I think the greatest benefit of contributors is how to learn from them,
creating a fantastic commons of learning, and they also keep things really
well polished. Ansible was built to build this commons out, and we have some
235+ modules in core because of this now, collectively maintained.

But there are also some things that community engineering has a hard time
building, and that's ok. This model doesn't work for all things, and employing
a lot of really sharp people and giving away code is totally great too.
Distributed systems can be one of those things. Crypto can be one of those
things. These are things that don't need as large of teams as "make this
systems component work on every version of Linux/Unix/Windows/other".
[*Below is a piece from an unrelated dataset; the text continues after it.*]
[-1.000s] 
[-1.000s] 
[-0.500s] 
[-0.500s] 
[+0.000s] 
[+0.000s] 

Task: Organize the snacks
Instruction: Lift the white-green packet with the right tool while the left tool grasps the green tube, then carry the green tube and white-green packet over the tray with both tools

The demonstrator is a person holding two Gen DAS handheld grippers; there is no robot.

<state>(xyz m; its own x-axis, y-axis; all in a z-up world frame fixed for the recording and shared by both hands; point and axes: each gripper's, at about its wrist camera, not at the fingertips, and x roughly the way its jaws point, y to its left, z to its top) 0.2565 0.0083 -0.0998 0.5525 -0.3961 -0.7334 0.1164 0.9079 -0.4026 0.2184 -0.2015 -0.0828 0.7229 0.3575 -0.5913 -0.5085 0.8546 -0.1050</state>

I don't think there should be a sense of entitlement towards everything being
100% democratic - it's not appropriate everywhere - but when you can make it
work, it can be a good thing. In cases where the code is still open, but it's
a little harder to contribute to, it's still open and you can learn from those
sources and patch them when you need to. Editorial inputs are still important.
Having a larger vision is critically important.

When those forces and needs can be balanced, great! OSS is about itch
scratching, so sometimes if you want to build something when others have
different itches (or customers do), you do have to just go out and direct some
folks to build it. And that direction may be different than a whole armada of
people may want to go, but can still get you to very interesting destinations.

For us, I think it's about alternating between those two modes - enabling the
stream of "everything" to come in from GitHub (but filtering it, reviewing it,
and making it better), but also remembering where we might like to go, and
pointing that way, and building some of those bridges to make colonization of
new areas possible.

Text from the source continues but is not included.